Description of the task: Every line of the material that follows must be printed again exactly.

Data excerpts:
════════════════

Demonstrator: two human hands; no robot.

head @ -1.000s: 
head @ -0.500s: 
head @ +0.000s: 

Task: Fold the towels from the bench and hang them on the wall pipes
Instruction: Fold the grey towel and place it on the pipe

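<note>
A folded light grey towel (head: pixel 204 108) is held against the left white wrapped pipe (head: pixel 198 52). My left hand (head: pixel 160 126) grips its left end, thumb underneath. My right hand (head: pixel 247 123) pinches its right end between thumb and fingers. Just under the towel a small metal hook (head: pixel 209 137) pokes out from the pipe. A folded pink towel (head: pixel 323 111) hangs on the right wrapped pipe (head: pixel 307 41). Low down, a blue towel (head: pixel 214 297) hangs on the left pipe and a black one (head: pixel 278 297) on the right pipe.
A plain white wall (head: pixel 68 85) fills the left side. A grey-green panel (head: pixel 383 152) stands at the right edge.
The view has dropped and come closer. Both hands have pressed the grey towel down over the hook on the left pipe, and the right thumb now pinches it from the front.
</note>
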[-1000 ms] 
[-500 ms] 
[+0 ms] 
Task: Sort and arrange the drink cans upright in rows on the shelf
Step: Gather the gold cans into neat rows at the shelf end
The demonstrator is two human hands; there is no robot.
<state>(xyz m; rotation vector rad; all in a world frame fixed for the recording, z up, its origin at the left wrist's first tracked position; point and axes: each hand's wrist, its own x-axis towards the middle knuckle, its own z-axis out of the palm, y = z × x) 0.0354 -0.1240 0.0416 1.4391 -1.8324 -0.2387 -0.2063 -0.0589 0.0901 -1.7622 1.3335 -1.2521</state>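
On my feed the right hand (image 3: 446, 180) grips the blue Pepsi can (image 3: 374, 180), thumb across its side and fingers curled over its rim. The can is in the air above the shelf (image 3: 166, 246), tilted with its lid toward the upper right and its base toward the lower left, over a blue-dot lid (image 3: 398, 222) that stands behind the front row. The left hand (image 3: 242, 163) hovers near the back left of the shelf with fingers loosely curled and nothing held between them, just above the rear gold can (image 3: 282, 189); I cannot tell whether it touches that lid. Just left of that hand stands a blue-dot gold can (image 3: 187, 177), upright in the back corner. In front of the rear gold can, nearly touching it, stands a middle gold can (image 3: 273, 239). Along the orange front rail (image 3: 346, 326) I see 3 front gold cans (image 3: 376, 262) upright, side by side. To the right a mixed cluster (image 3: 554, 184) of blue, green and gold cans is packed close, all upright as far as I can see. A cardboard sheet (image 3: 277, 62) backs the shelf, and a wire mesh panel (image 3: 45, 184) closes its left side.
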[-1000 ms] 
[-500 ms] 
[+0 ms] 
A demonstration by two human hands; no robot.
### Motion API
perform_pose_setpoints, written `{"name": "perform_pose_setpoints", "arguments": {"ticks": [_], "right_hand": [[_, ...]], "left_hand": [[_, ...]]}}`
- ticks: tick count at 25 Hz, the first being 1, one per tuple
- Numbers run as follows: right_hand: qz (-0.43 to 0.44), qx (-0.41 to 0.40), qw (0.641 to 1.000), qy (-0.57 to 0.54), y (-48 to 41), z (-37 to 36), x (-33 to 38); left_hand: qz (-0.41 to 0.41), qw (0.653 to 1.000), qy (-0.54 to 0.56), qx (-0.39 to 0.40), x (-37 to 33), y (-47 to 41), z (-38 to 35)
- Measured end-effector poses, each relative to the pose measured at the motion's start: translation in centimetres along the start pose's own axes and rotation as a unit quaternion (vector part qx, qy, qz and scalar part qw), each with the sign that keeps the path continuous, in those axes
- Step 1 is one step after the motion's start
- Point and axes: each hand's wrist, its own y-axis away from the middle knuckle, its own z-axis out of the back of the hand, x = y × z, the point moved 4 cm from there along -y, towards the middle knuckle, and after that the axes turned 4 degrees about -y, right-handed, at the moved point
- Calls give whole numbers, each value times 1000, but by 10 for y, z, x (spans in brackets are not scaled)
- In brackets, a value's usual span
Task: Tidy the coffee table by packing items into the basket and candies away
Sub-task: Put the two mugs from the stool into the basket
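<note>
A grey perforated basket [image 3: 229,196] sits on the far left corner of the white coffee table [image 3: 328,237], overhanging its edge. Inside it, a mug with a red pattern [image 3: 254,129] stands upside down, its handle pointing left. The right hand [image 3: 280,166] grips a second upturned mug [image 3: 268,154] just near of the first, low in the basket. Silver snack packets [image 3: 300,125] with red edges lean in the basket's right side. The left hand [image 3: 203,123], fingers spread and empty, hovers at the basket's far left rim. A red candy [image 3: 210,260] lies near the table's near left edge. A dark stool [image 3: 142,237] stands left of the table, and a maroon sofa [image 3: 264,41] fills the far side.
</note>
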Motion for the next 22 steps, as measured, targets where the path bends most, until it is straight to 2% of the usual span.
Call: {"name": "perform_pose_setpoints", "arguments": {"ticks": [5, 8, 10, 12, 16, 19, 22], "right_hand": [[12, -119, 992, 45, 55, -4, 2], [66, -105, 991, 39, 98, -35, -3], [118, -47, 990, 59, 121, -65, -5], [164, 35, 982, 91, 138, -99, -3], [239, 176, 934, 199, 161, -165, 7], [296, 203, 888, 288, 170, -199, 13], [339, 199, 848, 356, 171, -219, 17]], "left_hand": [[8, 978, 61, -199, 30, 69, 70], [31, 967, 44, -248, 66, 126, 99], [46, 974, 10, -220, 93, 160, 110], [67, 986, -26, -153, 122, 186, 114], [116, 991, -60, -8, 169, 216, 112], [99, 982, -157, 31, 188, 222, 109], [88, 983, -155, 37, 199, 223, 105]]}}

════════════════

Your response:
Demonstrator: two human hands; no robot.

head @ -1.000s: 
head @ -0.500s: 
head @ +0.000s: 

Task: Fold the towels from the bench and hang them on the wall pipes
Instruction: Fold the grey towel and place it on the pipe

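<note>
A folded light grey towel (head: pixel 204 108) is held against the left white wrapped pipe (head: pixel 198 52). My left hand (head: pixel 160 126) grips its left end, thumb underneath. My right hand (head: pixel 247 123) pinches its right end between thumb and fingers. Just under the towel a small metal hook (head: pixel 209 137) pokes out from the pipe. A folded pink towel (head: pixel 323 111) hangs on the right wrapped pipe (head: pixel 307 41). Low down, a blue towel (head: pixel 214 297) hangs on the left pipe and a black one (head: pixel 278 297) on the right pipe.
A plain white wall (head: pixel 68 85) fills the left side. A grey-green panel (head: pixel 383 152) stands at the right edge.
The view has dropped and come closer. Both hands have pressed the grey towel down over the hook on the left pipe, and the right thumb now pinches it from the front.
</note>
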[-1000 ms] 
[-500 ms] 
[+0 ms] 
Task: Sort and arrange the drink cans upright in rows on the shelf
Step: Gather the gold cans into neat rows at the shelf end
The demonstrator is two human hands; there is no robot.
<state>(xyz m; rotation vector rad; all in a world frame fixed for the recording, z up, its origin at the left wrist's first tracked position; point and axes: each hand's wrist, its own x-axis towards the middle knuckle, its own z-axis out of the palm, y = z × x) 0.0354 -0.1240 0.0416 1.4391 -1.8324 -0.2387 -0.2063 -0.0589 0.0901 -1.7622 1.3335 -1.2521</state>
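On my feed the right hand (image 3: 446, 180) grips the blue Pepsi can (image 3: 374, 180), thumb across its side and fingers curled over its rim. The can is in the air above the shelf (image 3: 166, 246), tilted with its lid toward the upper right and its base toward the lower left, over a blue-dot lid (image 3: 398, 222) that stands behind the front row. The left hand (image 3: 242, 163) hovers near the back left of the shelf with fingers loosely curled and nothing held between them, just above the rear gold can (image 3: 282, 189); I cannot tell whether it touches that lid. Just left of that hand stands a blue-dot gold can (image 3: 187, 177), upright in the back corner. In front of the rear gold can, nearly touching it, stands a middle gold can (image 3: 273, 239). Along the orange front rail (image 3: 346, 326) I see 3 front gold cans (image 3: 376, 262) upright, side by side. To the right a mixed cluster (image 3: 554, 184) of blue, green and gold cans is packed close, all upright as far as I can see. A cardboard sheet (image 3: 277, 62) backs the shelf, and a wire mesh panel (image 3: 45, 184) closes its left side.
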[-1000 ms] 
[-500 ms] 
[+0 ms] 
A demonstration by two human hands; no robot.
### Motion API
perform_pose_setpoints, written `{"name": "perform_pose_setpoints", "arguments": {"ticks": [_], "right_hand": [[_, ...]], "left_hand": [[_, ...]]}}`
- ticks: tick count at 25 Hz, the first being 1, one per tuple
- Numbers run as follows: right_hand: qz (-0.43 to 0.44), qx (-0.41 to 0.40), qw (0.641 to 1.000), qy (-0.57 to 0.54), y (-48 to 41), z (-37 to 36), x (-33 to 38); left_hand: qz (-0.41 to 0.41), qw (0.653 to 1.000), qy (-0.54 to 0.56), qx (-0.39 to 0.40), x (-37 to 33), y (-47 to 41), z (-38 to 35)
- Measured end-effector poses, each relative to the pose measured at the motion's start: translation in centimetres along the start pose's own axes and rotation as a unit quaternion (vector part qx, qy, qz and scalar part qw), each with the sign that keeps the path continuous, in those axes
- Step 1 is one step after the motion's start
- Point and axes: each hand's wrist, its own y-axis away from the middle knuckle, its own z-axis out of the back of the hand, x = y × z, the point moved 4 cm from there along -y, towards the middle knuckle, and after that the axes turned 4 degrees about -y, right-handed, at the moved point
- Calls give whole numbers, each value times 1000, but by 10 for y, z, x (spans in brackets are not scaled)
- In brackets, a value's usual span
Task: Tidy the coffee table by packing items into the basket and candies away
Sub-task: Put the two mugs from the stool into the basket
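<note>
A grey perforated basket [image 3: 229,196] sits on the far left corner of the white coffee table [image 3: 328,237], overhanging its edge. Inside it, a mug with a red pattern [image 3: 254,129] stands upside down, its handle pointing left. The right hand [image 3: 280,166] grips a second upturned mug [image 3: 268,154] just near of the first, low in the basket. Silver snack packets [image 3: 300,125] with red edges lean in the basket's right side. The left hand [image 3: 203,123], fingers spread and empty, hovers at the basket's far left rim. A red candy [image 3: 210,260] lies near the table's near left edge. A dark stool [image 3: 142,237] stands left of the table, and a maroon sofa [image 3: 264,41] fills the far side.
</note>
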Motion for the next 22 steps, as measured, targets where the path bends most, until it is straight to 2% of the usual span.
Call: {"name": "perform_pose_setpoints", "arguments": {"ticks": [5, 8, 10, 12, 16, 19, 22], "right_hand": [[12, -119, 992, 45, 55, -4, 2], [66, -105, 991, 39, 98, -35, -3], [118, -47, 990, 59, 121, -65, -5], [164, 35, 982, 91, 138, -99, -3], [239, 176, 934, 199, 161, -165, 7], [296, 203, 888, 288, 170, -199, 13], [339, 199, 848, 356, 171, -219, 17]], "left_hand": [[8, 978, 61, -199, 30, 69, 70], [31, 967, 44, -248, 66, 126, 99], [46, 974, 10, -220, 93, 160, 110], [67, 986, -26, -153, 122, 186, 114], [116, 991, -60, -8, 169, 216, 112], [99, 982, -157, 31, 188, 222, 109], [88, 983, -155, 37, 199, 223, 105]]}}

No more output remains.